## Data records:
+++

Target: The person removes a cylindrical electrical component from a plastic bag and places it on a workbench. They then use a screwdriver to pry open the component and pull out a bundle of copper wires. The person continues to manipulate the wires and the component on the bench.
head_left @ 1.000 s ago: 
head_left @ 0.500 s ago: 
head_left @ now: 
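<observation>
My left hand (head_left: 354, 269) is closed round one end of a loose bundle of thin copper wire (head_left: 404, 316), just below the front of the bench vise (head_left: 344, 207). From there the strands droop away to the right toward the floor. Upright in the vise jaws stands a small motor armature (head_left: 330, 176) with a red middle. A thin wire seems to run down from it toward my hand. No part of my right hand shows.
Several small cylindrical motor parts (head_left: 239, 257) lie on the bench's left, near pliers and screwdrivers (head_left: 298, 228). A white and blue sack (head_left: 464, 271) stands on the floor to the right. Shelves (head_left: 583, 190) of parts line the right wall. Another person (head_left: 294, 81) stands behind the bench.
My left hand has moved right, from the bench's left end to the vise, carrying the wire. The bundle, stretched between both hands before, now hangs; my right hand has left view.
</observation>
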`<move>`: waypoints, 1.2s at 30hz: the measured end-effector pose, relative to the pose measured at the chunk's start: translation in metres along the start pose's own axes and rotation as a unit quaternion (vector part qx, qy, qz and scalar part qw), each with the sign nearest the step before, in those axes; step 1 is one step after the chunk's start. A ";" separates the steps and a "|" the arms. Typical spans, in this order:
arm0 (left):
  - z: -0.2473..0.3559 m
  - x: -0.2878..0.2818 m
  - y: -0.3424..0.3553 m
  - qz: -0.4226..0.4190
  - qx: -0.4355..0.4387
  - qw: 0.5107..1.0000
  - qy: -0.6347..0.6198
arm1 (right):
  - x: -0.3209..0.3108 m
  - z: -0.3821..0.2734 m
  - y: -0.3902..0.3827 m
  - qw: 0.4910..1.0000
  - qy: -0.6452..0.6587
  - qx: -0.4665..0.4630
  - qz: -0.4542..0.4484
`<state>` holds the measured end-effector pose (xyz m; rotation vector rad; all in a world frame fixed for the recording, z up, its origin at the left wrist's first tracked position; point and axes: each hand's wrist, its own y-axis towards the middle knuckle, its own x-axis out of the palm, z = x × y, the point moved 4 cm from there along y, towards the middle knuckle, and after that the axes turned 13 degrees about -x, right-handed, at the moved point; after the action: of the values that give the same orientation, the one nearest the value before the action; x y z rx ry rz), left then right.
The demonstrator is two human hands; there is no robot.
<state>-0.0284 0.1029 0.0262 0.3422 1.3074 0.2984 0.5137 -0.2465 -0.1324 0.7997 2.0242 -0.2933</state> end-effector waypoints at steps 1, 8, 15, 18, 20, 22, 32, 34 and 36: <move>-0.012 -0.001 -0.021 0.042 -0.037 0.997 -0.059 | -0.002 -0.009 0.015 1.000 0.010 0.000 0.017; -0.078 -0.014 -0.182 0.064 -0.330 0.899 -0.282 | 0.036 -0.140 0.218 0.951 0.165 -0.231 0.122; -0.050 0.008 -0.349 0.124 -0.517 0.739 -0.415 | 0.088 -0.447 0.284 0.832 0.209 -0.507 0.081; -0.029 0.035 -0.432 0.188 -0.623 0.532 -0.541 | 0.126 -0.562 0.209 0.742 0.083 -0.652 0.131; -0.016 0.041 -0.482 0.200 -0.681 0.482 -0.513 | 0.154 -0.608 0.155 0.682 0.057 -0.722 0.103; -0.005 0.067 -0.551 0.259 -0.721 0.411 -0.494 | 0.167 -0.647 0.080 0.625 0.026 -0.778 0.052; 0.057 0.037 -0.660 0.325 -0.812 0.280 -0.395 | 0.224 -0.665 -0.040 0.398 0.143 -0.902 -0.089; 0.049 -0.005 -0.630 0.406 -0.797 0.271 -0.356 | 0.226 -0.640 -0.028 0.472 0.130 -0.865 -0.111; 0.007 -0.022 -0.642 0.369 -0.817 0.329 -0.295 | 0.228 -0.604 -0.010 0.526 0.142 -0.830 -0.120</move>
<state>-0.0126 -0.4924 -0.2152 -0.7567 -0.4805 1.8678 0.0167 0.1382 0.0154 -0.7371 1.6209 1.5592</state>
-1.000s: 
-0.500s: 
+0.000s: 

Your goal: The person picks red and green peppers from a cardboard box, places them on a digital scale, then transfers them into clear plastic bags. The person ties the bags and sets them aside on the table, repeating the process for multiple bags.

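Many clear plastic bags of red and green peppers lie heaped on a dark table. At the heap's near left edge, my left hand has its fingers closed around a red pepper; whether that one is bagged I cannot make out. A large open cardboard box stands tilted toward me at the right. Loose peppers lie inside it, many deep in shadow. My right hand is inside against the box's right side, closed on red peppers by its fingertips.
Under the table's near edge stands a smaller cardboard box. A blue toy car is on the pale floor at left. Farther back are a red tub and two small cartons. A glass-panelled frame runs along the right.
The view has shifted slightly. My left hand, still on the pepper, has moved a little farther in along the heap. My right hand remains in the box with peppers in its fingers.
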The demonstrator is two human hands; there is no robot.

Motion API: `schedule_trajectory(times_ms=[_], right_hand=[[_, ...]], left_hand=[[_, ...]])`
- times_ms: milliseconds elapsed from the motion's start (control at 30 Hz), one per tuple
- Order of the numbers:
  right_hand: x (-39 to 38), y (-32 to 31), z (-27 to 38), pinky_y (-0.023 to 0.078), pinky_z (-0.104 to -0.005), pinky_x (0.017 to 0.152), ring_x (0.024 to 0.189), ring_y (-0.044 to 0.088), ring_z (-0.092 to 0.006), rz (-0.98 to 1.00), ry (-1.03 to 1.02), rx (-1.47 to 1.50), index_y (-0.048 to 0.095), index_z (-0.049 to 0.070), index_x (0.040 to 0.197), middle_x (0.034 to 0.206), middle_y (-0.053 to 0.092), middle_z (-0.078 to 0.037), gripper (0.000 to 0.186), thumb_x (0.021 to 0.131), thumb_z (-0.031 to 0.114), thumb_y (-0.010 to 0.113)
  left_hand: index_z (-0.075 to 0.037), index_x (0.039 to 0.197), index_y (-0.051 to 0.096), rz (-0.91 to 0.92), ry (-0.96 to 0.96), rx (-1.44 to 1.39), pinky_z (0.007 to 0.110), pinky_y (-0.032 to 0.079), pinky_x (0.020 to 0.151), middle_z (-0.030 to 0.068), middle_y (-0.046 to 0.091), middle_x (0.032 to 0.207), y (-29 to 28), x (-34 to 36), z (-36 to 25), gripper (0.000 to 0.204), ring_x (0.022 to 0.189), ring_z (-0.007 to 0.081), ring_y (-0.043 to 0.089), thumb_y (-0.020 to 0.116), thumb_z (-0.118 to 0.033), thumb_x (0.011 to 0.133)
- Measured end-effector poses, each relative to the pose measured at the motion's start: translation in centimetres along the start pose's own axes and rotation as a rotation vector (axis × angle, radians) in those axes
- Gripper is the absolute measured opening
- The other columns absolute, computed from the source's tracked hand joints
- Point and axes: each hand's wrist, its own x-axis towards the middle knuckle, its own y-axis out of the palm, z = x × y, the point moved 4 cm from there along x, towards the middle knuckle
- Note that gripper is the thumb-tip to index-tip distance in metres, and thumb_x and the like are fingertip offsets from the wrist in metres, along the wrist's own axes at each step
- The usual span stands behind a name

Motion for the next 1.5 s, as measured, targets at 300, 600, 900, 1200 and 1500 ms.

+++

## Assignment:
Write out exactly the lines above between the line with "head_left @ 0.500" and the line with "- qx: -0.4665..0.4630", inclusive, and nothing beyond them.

## Exercise response:
head_left @ 0.500 s ago: 
head_left @ now: 
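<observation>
My left hand (head_left: 354, 269) is closed round one end of a loose bundle of thin copper wire (head_left: 404, 316), just below the front of the bench vise (head_left: 344, 207). From there the strands droop away to the right toward the floor. Upright in the vise jaws stands a small motor armature (head_left: 330, 176) with a red middle. A thin wire seems to run down from it toward my hand. No part of my right hand shows.
Several small cylindrical motor parts (head_left: 239, 257) lie on the bench's left, near pliers and screwdrivers (head_left: 298, 228). A white and blue sack (head_left: 464, 271) stands on the floor to the right. Shelves (head_left: 583, 190) of parts line the right wall. Another person (head_left: 294, 81) stands behind the bench.
My left hand has moved right, from the bench's left end to the vise, carrying the wire. The bundle, stretched between both hands before, now hangs; my right hand has left view.
</observation>
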`<move>`: waypoints, 1.2s at 30hz: the measured end-effector pose, relative to the pose measured at the chunk's start: translation in metres along the start pose's own axes and rotation as a unit quaternion (vector part qx, qy, qz and scalar part qw), each with the sign nearest the step before, in those axes; step 1 is one step after the chunk's start. A ";" separates the steps and a "|" the arms. Typical spans, in this order:
arm0 (left):
  - z: -0.2473..0.3559 m
  - x: -0.2878..0.2818 m
  - y: -0.3424..0.3553 m
  - qz: -0.4226..0.4190
  - qx: -0.4355..0.4387
  - qw: 0.5107..1.0000
  - qy: -0.6347..0.6198
arm1 (right):
  - x: -0.3209..0.3108 m
  - z: -0.3821..0.2734 m
  - y: -0.3902..0.3827 m
  - qw: 0.4910..1.0000
  - qy: -0.6452..0.6587
  - qx: -0.4665..0.4630

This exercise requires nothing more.